## ACTIVITY:
The stretch wanted below opens at the line containing "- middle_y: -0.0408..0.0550" and closes at the line containing "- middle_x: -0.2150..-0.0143". Please return it exactly, with no other lines.

## DATA TO EXAMINE:
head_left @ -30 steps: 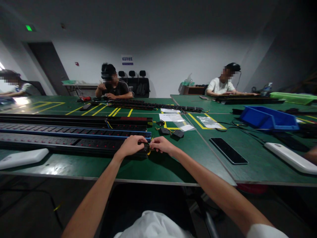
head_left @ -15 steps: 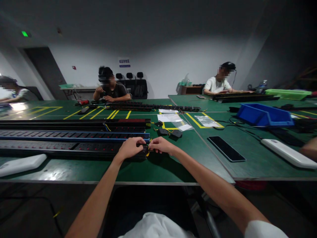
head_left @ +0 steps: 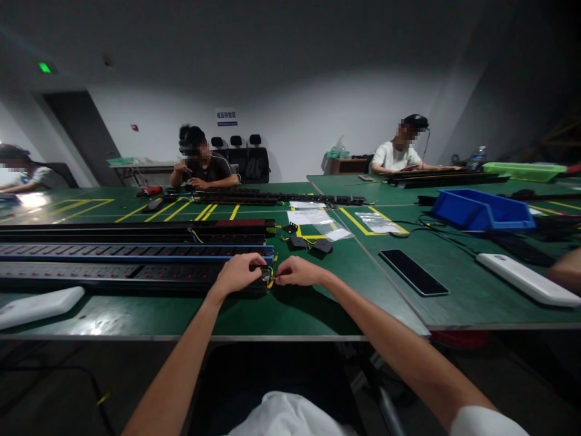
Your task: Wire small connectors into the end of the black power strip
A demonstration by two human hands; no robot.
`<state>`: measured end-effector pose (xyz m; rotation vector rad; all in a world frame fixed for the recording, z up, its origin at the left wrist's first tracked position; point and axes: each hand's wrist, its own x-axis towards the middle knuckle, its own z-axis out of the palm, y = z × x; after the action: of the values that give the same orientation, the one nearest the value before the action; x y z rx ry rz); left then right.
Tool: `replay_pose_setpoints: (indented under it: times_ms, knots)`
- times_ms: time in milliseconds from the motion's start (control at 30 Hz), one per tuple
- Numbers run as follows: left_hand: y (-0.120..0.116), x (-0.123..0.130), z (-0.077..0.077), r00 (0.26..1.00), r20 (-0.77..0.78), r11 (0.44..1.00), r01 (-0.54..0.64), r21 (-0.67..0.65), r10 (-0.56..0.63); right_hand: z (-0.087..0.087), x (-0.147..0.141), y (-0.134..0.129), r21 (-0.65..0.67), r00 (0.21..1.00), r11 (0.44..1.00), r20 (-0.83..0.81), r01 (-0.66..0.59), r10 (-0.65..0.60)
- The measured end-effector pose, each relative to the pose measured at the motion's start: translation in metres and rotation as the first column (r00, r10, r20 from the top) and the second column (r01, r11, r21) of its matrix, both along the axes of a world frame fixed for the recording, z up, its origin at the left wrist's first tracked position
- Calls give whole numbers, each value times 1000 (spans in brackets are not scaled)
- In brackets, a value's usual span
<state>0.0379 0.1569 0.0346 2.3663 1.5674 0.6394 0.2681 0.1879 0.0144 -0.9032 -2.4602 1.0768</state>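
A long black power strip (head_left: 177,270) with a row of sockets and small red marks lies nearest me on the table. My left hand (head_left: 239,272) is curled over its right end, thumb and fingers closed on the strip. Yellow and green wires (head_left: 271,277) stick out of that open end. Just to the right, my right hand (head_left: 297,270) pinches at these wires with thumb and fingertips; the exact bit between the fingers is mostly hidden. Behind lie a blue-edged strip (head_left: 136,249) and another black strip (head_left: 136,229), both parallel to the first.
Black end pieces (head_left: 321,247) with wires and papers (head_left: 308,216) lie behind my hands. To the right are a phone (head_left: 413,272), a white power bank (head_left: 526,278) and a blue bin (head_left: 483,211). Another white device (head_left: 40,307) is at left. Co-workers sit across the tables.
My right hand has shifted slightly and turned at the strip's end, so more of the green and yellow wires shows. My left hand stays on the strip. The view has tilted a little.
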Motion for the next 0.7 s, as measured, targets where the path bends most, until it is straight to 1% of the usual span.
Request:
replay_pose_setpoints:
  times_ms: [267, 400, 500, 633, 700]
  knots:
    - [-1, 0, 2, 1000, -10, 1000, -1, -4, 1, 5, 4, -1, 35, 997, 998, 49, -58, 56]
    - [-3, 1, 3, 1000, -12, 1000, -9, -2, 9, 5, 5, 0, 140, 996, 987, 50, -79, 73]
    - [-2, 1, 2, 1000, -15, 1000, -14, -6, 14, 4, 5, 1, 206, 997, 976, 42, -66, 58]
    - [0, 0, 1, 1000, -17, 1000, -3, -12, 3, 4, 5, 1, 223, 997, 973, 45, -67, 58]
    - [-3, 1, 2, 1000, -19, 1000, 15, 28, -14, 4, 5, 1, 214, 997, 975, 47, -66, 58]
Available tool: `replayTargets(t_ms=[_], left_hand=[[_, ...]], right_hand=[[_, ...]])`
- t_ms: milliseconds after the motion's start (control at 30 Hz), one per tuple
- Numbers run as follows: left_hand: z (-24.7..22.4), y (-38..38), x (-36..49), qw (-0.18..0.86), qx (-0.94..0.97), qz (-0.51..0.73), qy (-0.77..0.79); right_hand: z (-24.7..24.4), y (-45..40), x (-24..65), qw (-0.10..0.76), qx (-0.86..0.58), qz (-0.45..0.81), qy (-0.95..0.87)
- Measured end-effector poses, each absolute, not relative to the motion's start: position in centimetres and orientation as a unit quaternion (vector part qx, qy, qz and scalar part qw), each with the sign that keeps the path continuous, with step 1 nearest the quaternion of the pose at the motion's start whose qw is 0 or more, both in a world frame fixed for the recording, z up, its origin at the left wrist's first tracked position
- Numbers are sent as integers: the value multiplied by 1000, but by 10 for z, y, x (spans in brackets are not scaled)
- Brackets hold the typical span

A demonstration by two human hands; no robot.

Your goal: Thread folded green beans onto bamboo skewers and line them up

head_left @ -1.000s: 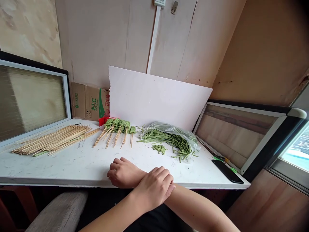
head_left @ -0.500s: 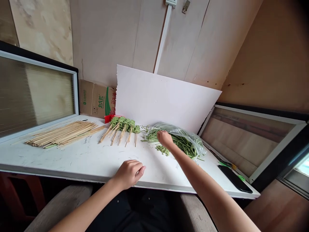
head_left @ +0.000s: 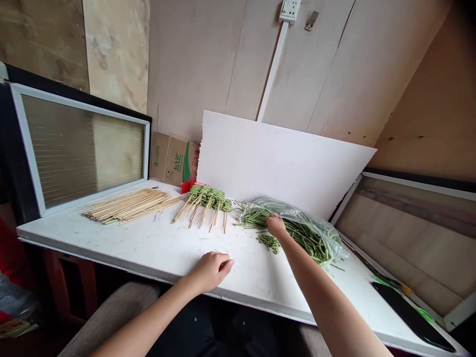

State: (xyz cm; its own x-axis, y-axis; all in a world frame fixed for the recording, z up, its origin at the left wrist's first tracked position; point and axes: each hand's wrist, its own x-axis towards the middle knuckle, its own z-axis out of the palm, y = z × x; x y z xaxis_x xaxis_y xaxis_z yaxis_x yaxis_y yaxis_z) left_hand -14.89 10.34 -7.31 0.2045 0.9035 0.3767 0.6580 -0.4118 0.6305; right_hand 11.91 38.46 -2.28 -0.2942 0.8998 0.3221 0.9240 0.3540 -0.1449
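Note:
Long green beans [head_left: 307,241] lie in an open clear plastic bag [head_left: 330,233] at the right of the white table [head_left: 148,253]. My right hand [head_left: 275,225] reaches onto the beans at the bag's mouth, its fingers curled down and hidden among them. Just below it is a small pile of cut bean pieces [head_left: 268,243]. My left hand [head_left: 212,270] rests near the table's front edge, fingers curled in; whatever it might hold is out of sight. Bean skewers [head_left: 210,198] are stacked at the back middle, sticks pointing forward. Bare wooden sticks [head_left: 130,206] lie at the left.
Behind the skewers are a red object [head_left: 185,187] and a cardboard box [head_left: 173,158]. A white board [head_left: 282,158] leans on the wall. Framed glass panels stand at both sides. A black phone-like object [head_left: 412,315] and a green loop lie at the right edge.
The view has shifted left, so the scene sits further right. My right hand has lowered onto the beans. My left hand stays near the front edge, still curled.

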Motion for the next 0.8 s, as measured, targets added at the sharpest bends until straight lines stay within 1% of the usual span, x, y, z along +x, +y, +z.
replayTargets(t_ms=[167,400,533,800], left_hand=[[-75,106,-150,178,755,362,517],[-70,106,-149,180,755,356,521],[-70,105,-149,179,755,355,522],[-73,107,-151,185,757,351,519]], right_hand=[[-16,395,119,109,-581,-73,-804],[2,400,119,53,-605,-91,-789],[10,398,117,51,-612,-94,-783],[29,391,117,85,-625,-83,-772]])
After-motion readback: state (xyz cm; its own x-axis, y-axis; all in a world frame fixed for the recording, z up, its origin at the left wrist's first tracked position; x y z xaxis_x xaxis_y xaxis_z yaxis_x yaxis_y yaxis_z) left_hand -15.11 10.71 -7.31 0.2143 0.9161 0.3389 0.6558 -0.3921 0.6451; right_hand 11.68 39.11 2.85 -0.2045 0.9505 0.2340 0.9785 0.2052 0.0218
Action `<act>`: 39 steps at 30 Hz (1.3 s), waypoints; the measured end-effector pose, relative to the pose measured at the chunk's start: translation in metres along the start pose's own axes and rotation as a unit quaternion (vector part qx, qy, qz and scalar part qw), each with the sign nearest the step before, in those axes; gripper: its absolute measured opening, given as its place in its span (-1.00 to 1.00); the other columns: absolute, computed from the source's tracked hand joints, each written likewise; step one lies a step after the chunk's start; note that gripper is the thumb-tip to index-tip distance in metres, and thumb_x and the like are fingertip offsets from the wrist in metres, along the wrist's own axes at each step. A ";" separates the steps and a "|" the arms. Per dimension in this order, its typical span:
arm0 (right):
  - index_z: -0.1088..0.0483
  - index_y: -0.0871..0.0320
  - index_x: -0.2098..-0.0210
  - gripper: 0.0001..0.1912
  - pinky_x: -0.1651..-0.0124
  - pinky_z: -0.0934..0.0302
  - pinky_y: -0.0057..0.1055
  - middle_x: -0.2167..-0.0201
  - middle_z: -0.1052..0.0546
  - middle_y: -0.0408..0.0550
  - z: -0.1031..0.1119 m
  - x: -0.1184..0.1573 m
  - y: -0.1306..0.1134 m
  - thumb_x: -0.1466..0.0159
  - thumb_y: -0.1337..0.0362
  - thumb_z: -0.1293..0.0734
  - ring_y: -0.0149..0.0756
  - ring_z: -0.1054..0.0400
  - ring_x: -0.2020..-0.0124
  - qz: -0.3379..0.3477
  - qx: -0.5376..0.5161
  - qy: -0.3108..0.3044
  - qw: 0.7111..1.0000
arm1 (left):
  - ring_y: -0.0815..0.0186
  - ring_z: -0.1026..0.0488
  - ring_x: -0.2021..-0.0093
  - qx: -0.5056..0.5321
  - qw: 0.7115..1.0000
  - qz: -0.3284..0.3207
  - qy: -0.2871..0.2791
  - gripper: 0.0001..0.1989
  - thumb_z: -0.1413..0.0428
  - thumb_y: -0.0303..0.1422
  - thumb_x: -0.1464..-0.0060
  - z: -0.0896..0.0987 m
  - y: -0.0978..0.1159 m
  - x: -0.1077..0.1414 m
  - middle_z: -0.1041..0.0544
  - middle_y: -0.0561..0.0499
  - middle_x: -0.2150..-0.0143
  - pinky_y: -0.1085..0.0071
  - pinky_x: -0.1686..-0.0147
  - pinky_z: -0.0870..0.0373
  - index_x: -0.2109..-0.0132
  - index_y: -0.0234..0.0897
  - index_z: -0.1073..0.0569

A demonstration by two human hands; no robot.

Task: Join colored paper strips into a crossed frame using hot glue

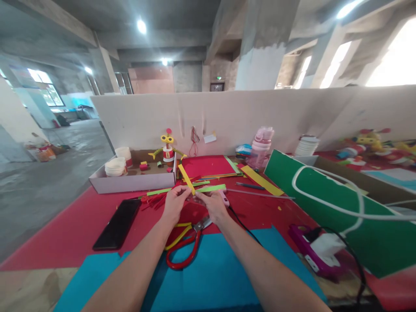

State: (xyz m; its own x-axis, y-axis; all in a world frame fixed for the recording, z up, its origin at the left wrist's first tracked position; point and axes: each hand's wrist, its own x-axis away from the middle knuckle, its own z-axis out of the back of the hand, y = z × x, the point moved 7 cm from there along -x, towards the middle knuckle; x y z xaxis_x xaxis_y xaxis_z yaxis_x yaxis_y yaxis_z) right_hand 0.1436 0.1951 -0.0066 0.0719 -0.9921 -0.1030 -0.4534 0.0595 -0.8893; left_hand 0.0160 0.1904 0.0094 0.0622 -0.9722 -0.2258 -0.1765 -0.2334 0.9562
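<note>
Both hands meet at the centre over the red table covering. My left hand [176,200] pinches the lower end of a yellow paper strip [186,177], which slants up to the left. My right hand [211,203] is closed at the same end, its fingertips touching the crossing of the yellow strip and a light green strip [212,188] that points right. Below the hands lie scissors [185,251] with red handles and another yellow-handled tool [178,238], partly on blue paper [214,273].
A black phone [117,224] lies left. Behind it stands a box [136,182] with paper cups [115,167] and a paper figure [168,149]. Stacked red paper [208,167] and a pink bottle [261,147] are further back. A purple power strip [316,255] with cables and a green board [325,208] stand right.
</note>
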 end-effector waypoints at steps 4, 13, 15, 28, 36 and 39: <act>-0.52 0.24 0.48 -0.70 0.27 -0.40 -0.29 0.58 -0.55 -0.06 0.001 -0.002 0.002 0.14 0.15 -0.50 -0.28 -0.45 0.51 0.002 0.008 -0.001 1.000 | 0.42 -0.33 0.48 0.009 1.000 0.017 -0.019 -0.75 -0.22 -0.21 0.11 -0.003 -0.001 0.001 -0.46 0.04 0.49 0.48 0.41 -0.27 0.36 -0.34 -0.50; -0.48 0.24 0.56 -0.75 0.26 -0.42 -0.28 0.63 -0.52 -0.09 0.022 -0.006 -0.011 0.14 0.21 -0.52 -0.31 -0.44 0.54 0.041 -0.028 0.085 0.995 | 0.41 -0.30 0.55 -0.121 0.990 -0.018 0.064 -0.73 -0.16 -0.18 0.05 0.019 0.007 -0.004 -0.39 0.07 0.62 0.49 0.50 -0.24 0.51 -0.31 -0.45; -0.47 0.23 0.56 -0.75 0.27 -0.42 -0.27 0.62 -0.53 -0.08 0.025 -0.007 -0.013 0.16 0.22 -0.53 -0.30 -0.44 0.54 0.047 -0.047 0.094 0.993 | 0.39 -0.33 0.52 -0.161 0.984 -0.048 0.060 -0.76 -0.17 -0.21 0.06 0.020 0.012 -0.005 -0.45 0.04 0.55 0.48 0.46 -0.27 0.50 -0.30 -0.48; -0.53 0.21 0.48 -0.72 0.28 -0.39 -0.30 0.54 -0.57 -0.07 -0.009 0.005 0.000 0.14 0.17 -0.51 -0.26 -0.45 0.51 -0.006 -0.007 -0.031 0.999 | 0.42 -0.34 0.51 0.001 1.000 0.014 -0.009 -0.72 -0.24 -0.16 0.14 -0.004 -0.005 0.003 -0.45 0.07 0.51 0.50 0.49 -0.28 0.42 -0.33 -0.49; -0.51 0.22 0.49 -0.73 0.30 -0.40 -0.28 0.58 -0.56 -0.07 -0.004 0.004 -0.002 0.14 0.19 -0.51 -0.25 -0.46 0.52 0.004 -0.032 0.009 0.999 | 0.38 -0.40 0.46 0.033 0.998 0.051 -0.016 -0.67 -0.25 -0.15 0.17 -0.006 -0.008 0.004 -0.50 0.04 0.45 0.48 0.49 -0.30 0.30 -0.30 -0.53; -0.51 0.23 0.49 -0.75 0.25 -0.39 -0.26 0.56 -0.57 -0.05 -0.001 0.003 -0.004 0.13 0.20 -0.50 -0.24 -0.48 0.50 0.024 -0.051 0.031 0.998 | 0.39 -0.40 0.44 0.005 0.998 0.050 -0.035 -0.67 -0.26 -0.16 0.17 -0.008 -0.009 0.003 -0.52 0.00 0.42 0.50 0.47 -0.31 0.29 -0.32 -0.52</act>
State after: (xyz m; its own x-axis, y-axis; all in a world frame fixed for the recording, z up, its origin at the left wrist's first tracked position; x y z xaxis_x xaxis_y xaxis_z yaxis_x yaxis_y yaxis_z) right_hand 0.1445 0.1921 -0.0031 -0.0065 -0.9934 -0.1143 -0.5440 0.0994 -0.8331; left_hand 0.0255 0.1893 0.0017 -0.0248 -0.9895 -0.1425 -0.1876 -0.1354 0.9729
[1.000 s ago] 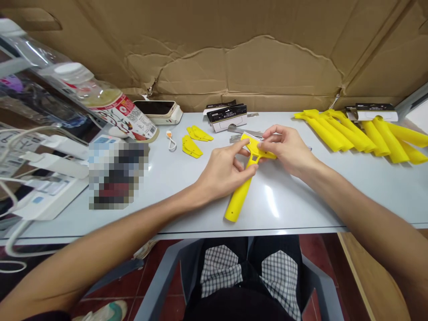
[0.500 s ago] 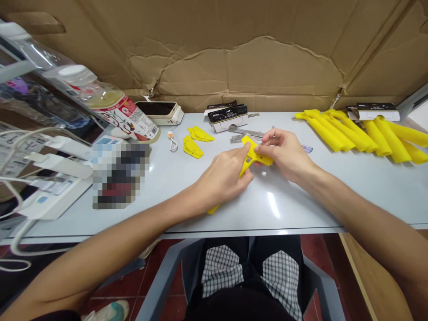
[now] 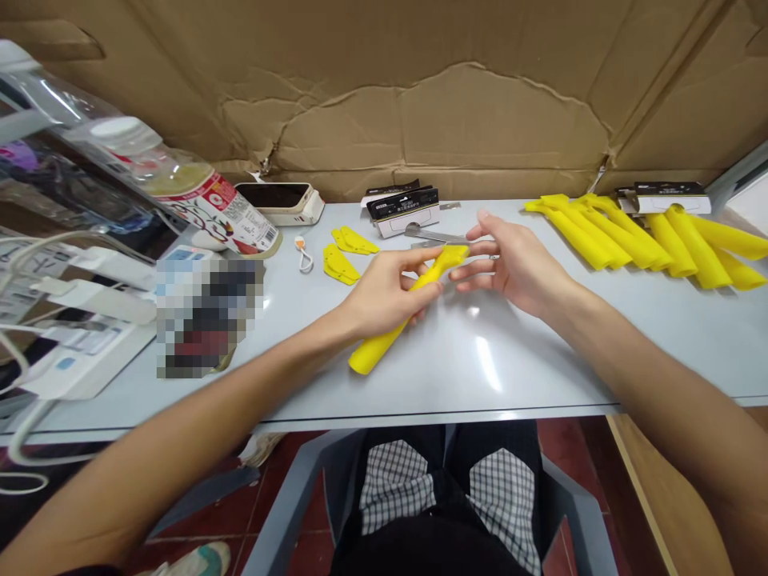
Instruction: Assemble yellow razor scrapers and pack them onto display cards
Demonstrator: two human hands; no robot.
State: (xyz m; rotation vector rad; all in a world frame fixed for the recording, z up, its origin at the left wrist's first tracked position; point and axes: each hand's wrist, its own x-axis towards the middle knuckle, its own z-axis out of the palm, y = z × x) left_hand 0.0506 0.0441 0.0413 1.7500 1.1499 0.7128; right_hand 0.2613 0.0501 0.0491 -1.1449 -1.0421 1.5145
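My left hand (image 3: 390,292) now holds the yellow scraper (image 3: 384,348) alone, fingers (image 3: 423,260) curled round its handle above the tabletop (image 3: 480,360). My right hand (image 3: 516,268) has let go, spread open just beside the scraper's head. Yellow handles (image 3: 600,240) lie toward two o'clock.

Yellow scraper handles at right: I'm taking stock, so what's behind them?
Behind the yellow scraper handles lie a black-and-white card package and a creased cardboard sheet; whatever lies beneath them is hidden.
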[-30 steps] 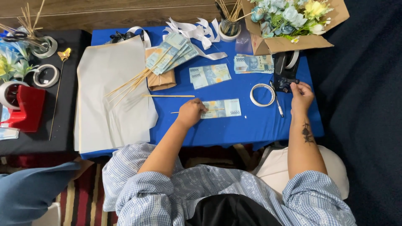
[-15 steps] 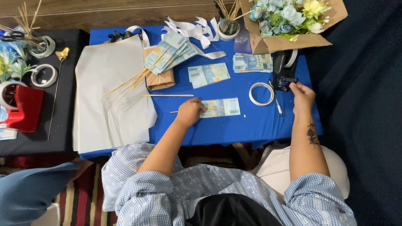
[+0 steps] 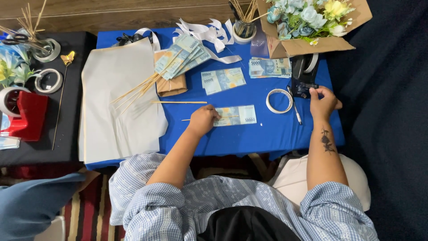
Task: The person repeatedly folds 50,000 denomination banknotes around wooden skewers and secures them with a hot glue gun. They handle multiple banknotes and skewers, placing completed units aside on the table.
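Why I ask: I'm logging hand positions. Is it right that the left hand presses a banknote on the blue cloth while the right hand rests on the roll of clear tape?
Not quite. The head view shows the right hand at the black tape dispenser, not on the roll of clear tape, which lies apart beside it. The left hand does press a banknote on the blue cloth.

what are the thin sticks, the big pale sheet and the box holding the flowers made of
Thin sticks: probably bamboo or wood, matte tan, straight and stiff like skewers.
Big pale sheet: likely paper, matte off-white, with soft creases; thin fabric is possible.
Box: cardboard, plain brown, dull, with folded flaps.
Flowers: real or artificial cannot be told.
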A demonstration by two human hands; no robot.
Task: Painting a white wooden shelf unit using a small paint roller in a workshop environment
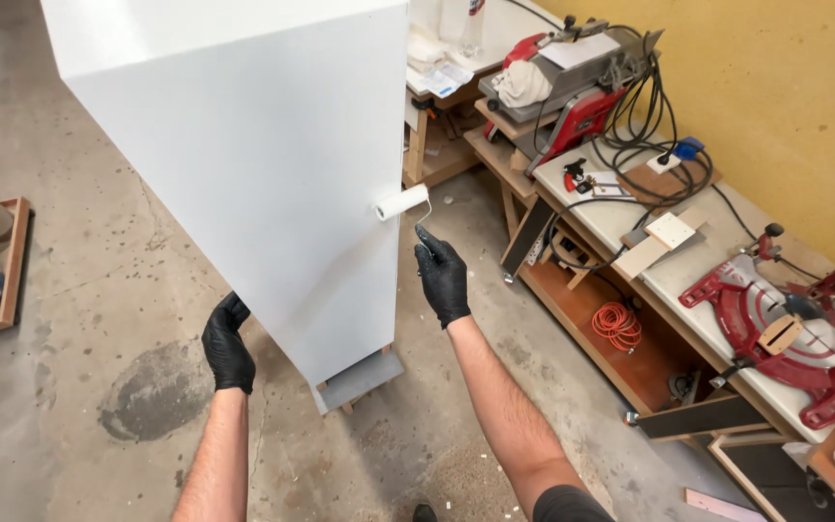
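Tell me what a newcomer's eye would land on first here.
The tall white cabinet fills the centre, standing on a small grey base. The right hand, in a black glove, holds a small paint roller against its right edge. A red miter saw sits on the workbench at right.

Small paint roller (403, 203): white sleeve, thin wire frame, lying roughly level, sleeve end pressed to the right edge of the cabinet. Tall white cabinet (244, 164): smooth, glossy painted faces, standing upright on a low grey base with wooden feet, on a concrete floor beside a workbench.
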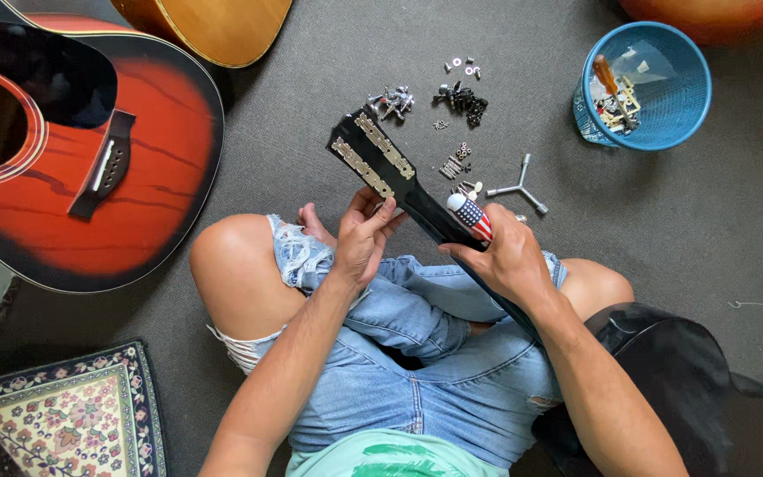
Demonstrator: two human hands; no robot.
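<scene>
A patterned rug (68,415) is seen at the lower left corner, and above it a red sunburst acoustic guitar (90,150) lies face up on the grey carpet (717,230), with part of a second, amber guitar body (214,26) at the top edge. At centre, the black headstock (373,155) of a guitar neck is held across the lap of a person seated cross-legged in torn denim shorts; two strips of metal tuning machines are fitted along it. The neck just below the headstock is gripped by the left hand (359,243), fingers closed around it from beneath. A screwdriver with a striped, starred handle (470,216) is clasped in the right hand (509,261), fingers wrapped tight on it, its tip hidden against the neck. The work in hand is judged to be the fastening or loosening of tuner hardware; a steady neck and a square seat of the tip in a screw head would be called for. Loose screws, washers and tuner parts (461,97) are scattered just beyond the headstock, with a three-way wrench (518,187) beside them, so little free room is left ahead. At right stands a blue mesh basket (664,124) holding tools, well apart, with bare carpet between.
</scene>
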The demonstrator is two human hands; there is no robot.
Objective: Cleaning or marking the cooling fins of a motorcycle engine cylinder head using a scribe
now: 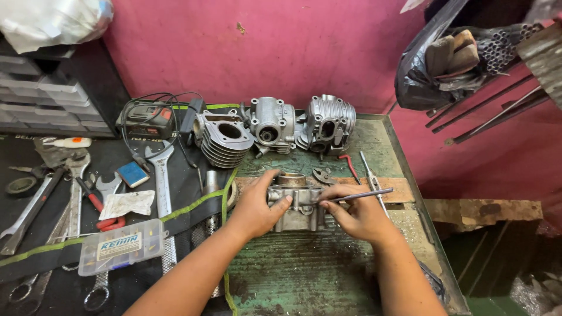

## ANSWER TO THIS PROBLEM:
  - middle_y: -0.0408..0.0550
  - z: -0.1031..0.1119 m
  - x: -0.1184..0.1573 m
  - y: -0.1306..0.1134 m
  - thumb_x: -0.1466..0.0159
  - thumb_y: -0.1337..0.0362
  - thumb_z: -0.1293..0.0734
  - ring_y: -0.0149..0.0756
  - ring_z: -0.1054..0.0400
  - ring_x: -0.2020..-0.0124
  - qz: -0.3379..0.3477
  - qx: -0.5376..0.5161
  - qy: -0.3108..0.3044
  - qw: 0.7111..1.0000
arm1 (left):
  - ring_y: -0.0815..0.0186
  - ring_z: -0.1026..0.0488
  - ring_x: -0.2021..-0.0093
  - qx: -0.5056..0.5321
  - qw: 0.7115..1.0000
  - qz: -0.3284..0.3207
  - qy: -0.2871..0.2791
  - gripper: 0.0001..0.1989
  - thumb_z: -0.1413..0.0428
  - thumb_y: -0.0303..0.1422
  - thumb_x: -0.1464..-0.0060
  - z: -0.0896..0.0987 m
  - y: -0.0978..0.1159 m
  - x: -0.1077..0.1414 m
  - middle_z: -0.1041..0.0544
  - middle_y: -0.0561..0.0499
  - middle_x: -0.2150..-0.0143

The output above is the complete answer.